_Your instructions:_
Whenever a line of the entries below holds the string "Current", copy that line and return it.

--*--

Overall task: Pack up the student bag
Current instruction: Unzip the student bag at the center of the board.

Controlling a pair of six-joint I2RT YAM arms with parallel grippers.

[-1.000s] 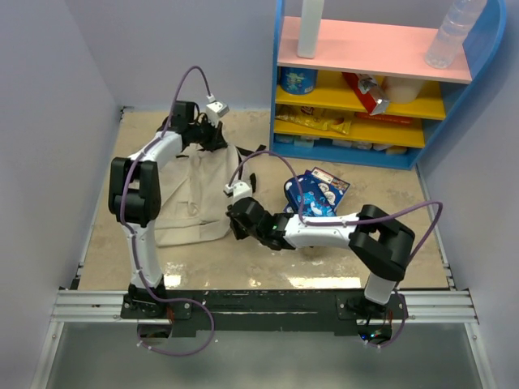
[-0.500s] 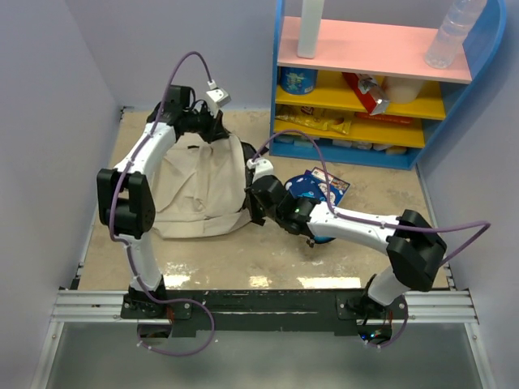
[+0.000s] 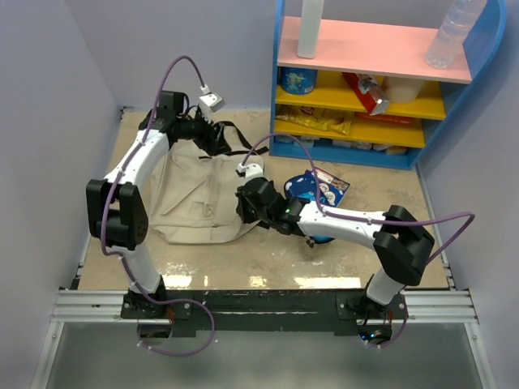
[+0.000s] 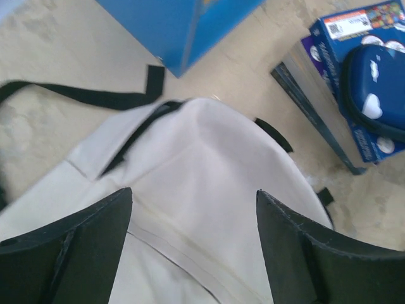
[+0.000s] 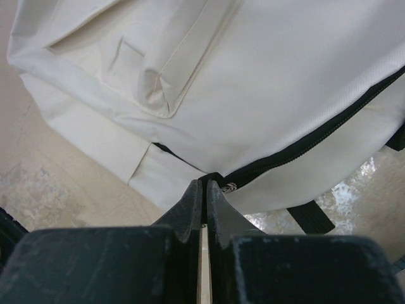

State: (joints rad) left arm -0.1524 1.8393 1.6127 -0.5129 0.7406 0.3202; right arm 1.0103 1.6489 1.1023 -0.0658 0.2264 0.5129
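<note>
Pinching student bag (image 5: 285, 76), right fingers (image 5: 188, 212); left fingers (image 4: 82, 244) spread above.

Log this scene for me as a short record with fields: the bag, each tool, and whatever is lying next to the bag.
bag: beige, lying on the table, zipper closed where it shows
left tool: open, over the bag's top end, holding nothing
right tool: shut, tips at the zipper's end; a grip on the pull can't be confirmed
beside bag: blue pouch on books, right of the bag in the top view
behind: blue shelf
</note>
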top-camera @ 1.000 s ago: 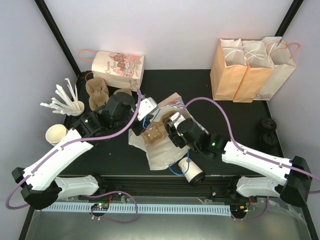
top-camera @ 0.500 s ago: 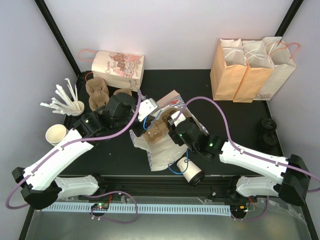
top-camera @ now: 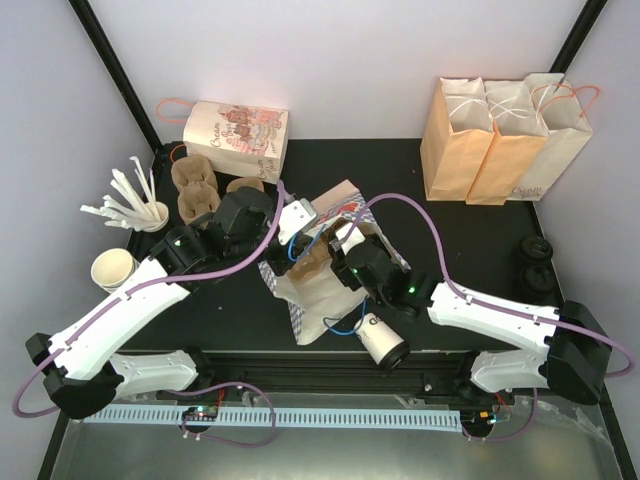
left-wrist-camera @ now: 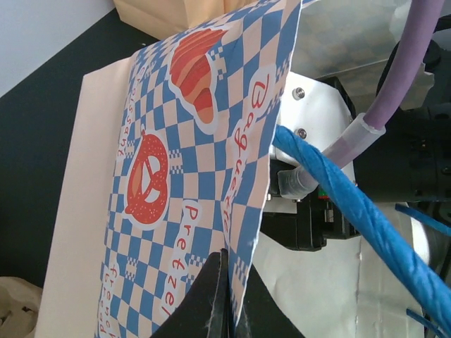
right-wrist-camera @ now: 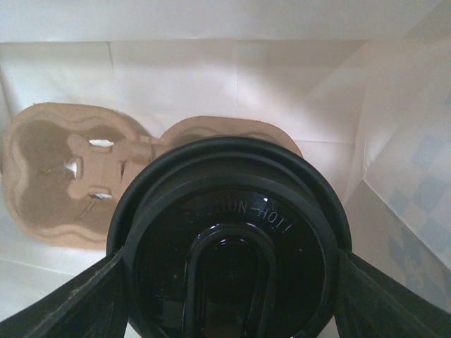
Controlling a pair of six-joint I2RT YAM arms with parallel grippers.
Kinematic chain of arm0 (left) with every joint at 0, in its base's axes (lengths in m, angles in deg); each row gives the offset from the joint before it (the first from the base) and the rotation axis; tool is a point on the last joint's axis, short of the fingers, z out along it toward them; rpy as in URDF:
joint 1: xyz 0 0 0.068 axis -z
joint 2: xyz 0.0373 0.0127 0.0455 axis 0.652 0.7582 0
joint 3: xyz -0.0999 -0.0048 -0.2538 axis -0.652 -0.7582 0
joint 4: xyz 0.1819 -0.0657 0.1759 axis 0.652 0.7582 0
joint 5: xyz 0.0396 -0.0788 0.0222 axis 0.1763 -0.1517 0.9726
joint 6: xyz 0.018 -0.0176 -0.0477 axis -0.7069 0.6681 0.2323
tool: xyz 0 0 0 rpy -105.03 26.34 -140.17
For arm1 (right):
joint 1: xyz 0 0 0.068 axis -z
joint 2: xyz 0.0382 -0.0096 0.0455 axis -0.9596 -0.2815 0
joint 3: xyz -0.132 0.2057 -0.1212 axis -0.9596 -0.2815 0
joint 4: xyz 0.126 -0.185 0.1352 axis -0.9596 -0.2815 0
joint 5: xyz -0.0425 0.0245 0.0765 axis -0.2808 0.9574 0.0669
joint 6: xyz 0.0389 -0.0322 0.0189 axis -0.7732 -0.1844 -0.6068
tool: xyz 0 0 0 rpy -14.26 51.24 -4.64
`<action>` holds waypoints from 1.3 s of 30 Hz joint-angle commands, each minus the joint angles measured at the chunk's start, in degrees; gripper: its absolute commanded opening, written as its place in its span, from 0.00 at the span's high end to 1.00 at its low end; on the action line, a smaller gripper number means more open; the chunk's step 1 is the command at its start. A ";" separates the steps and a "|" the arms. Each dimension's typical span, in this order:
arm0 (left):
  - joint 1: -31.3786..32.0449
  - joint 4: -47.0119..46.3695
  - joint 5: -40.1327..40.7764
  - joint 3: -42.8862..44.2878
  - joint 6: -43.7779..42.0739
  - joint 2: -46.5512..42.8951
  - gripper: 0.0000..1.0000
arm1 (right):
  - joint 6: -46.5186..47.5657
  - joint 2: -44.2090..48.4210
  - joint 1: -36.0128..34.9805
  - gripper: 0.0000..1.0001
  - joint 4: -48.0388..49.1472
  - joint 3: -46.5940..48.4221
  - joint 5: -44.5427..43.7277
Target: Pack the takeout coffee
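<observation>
The right wrist view shows what the overhead view hides: the right gripper [right-wrist-camera: 229, 296] clasps a lidded coffee cup [right-wrist-camera: 229, 246] by its sides, black lid facing the camera, inside the white interior of the paper bag [right-wrist-camera: 394, 105], with a brown pulp carrier [right-wrist-camera: 63, 176] lying just beyond and to the left of the fingers. The cup's long axis runs straight away from the wrist, lid end nearest, base hidden. From above, only the bag's checked outside [top-camera: 320, 300] and the right arm reaching into it show; a second lidded cup [top-camera: 382, 340] lies on its side just behind that arm, lid toward the table's near edge. The left gripper [left-wrist-camera: 225, 310] is pinched shut on the bag's printed edge.
</observation>
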 commanded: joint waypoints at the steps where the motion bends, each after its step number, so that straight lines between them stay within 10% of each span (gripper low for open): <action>1: 0.35 -3.05 -4.33 -0.19 1.48 -0.74 0.98 | 1.50 -0.39 -0.36 0.50 7.38 -2.95 -2.15; 15: 0.14 -1.40 -8.98 3.40 5.69 0.27 0.98 | 9.42 3.42 -0.74 0.51 24.09 -12.10 -4.17; 39: -6.93 0.07 -39.78 7.60 25.59 5.69 0.96 | -14.57 9.07 -0.76 0.50 -27.56 5.40 3.01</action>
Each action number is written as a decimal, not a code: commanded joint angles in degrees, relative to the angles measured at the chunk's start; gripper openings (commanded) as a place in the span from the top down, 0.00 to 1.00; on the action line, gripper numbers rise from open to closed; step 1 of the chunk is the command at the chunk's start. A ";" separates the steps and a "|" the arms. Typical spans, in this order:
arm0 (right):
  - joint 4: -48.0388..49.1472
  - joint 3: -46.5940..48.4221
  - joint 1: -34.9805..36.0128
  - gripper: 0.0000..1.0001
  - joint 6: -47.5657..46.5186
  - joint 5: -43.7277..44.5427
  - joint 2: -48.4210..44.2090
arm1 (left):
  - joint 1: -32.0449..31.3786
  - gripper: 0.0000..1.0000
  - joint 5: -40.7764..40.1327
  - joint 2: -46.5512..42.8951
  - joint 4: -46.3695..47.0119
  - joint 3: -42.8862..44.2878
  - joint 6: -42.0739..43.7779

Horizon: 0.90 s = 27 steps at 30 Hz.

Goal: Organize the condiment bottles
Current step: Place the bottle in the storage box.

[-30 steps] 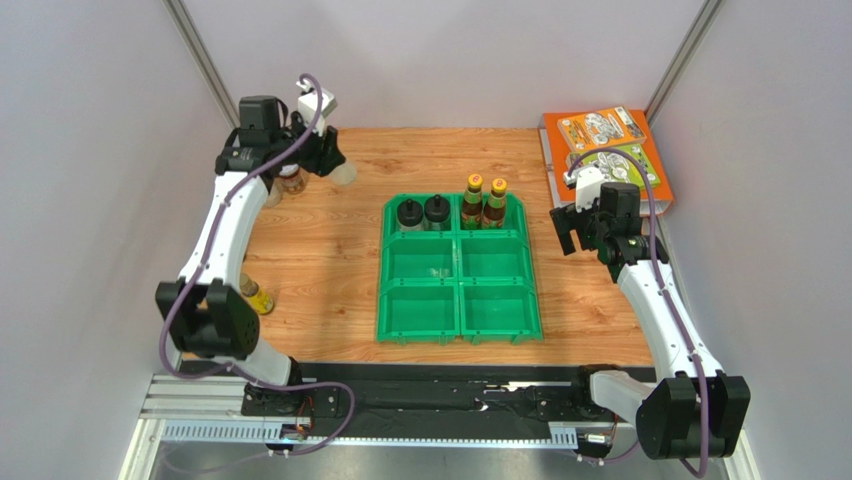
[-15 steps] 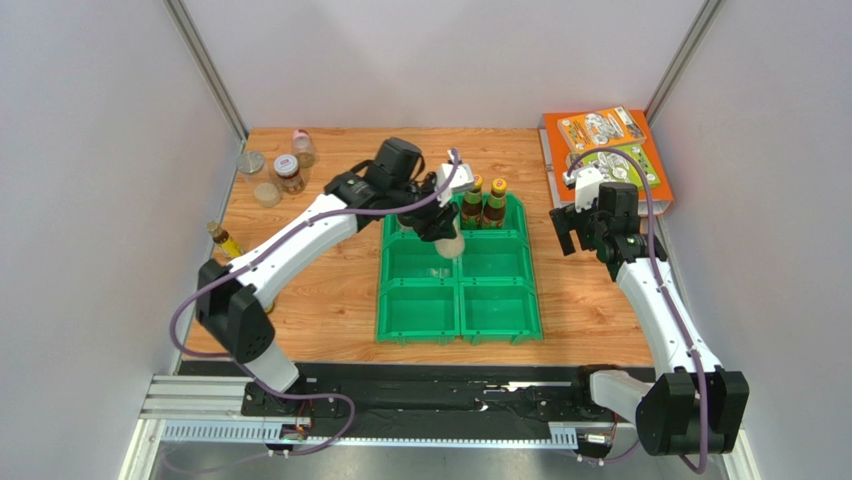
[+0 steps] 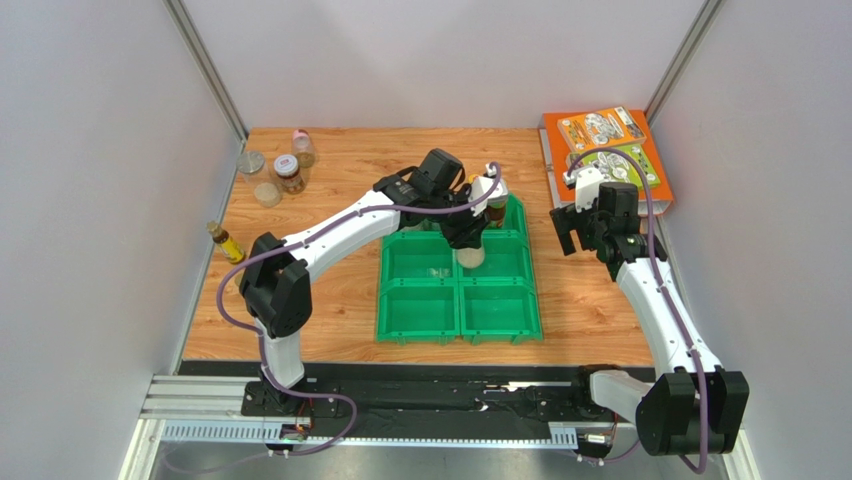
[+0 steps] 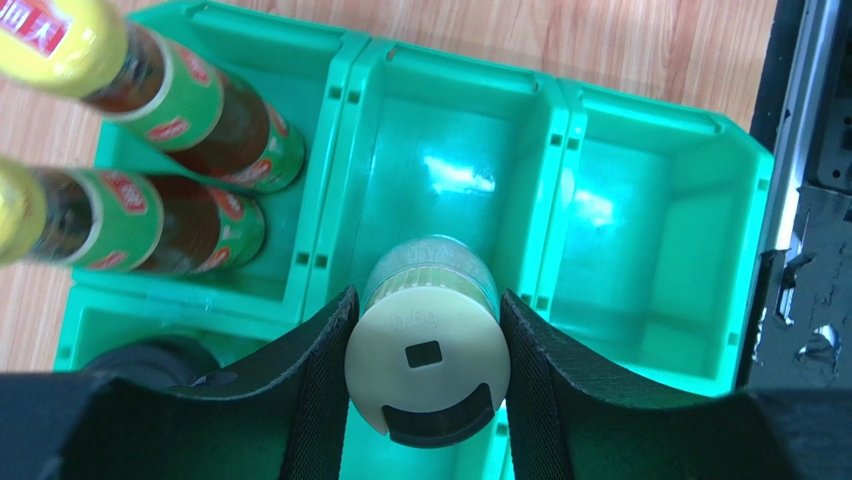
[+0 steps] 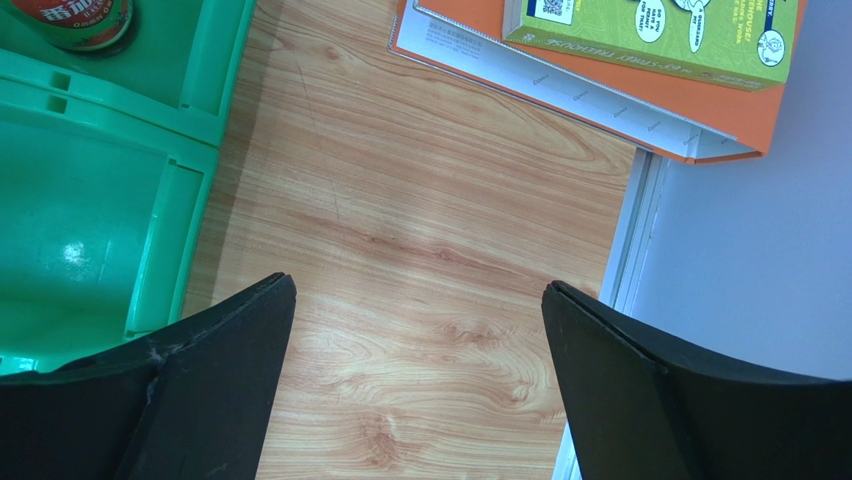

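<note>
My left gripper (image 3: 468, 240) is shut on a clear jar with a pale-green cap (image 4: 427, 370) and holds it upright over the middle right compartment of the green bin (image 3: 459, 338). The jar also shows in the top view (image 3: 470, 257). Two dark bottles with yellow caps (image 4: 190, 110) stand in the back right compartment. A black cap (image 4: 150, 362) shows in the back left one. Several jars (image 3: 289, 172) stand at the table's back left corner. A small yellow-capped bottle (image 3: 225, 241) stands at the left edge. My right gripper (image 3: 572, 232) is open and empty, right of the bin.
Orange and green books (image 3: 603, 140) lie at the back right corner and also show in the right wrist view (image 5: 640, 40). The right gripper (image 5: 420, 380) hangs over bare wood beside the bin's right wall (image 5: 190, 200). Walls close in on the left, right and back.
My left arm has swung from the table's back left corner to the bin with the pale-green-capped jar, moving right to the middle right compartment. The right arm has not moved.
</note>
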 commanded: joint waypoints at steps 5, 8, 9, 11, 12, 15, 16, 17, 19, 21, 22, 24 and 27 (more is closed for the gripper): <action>1.30 1.61 0.31 0.03 -0.42 -0.21 -0.53 | -2.44 1.00 -1.62 3.71 4.03 3.23 -1.56; 1.30 1.61 0.31 0.03 -0.42 -0.48 -0.70 | -2.44 1.00 -3.63 5.20 5.26 2.53 -1.48; 1.30 1.61 0.31 0.03 -0.51 -0.57 -0.79 | -2.44 1.00 -4.34 5.73 5.87 2.36 -1.39; 1.21 1.52 0.31 0.03 -0.51 -0.57 -0.88 | -2.44 1.00 -6.01 6.26 6.76 1.74 -0.95; 1.21 1.52 0.40 0.03 -0.51 -0.57 -0.79 | -2.44 1.00 -6.45 6.78 7.19 1.65 -0.86; 1.30 1.52 0.31 0.03 -0.60 -0.74 -0.97 | -2.44 1.00 -7.77 7.84 7.55 1.13 -0.24; 1.30 1.52 0.31 0.03 -0.60 -0.66 -0.97 | -2.44 1.00 -7.69 8.02 7.64 0.95 -0.24; 1.30 1.52 0.31 0.03 -0.60 -0.65 -1.05 | -2.44 1.00 -7.77 8.19 7.73 0.51 -0.24; 1.21 1.44 0.31 0.03 -0.68 -0.74 -1.14 | -2.44 0.96 -7.51 8.63 7.81 0.16 -0.42; 1.12 1.52 0.31 0.04 -0.69 -0.92 -1.32 | -2.44 0.89 -6.99 8.99 7.90 -0.37 -0.51; 1.21 1.52 0.31 0.04 -0.69 -1.01 -1.32 | -2.44 0.89 -6.72 8.99 7.90 -0.81 -0.51; 1.12 1.61 0.40 0.04 -0.69 -1.09 -1.32 | -2.44 0.87 -6.28 8.99 7.64 -1.33 -0.42; 1.03 1.52 0.31 0.04 -0.68 -1.18 -1.49 | -2.44 0.67 -6.10 8.55 7.55 -2.48 0.11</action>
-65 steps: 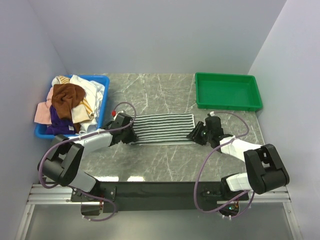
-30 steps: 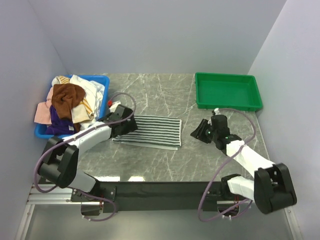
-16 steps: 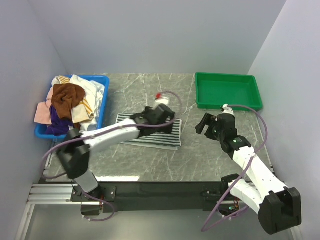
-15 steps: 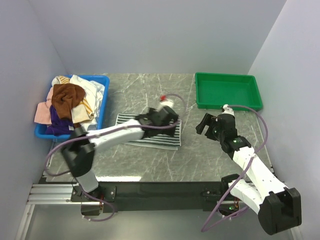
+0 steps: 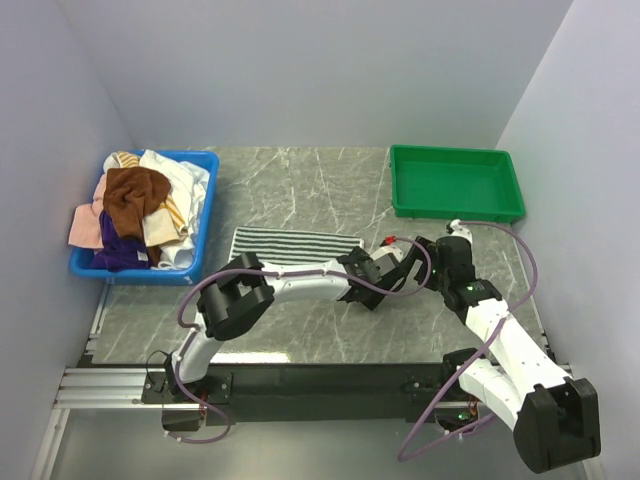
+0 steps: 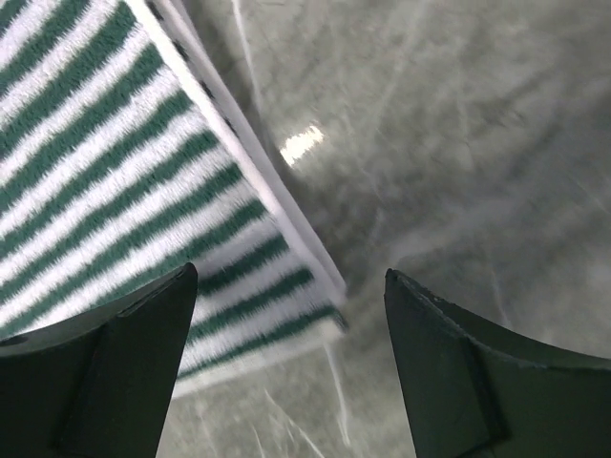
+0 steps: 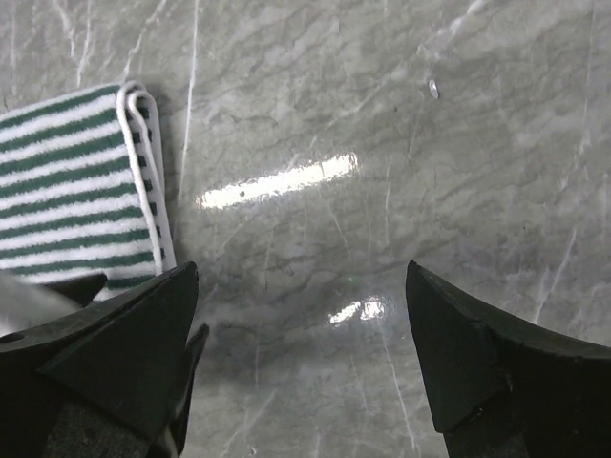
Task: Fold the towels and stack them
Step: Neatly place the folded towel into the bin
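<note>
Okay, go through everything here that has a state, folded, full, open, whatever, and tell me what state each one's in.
Striped towel: folded, lying flat on the table.
Blue bin: overfull.
Towel pile: unfolded, heaped in that bin.
Green tray: empty.
Left claw: open, above the folded towel's corner.
Right claw: open, holding nothing.

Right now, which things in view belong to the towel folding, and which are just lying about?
Job: folded striped towel; towel pile in the blue bin.
Lying about: green tray, nothing in it, though it may be meant for the stack.
</note>
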Controlling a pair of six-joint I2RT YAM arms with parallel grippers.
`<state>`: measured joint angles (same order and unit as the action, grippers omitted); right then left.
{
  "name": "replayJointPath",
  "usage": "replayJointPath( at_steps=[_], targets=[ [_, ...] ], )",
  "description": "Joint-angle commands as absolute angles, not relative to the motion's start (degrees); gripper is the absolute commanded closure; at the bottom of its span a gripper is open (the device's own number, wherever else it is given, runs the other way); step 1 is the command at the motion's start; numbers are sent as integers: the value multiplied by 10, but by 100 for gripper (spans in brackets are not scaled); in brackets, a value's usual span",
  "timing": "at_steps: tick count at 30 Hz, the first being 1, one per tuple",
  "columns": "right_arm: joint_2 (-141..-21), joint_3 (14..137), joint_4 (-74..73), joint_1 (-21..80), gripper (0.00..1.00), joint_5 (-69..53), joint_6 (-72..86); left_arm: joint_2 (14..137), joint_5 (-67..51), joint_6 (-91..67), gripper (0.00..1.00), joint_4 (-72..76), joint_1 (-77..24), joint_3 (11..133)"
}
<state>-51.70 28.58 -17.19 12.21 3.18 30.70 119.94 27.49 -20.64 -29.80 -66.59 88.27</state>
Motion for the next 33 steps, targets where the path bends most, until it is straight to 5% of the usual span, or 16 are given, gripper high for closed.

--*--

_Finished exercise:_
Current instruction: Unzip the student bag at the center of the board.
Current step: Place the bottle in the storage box.

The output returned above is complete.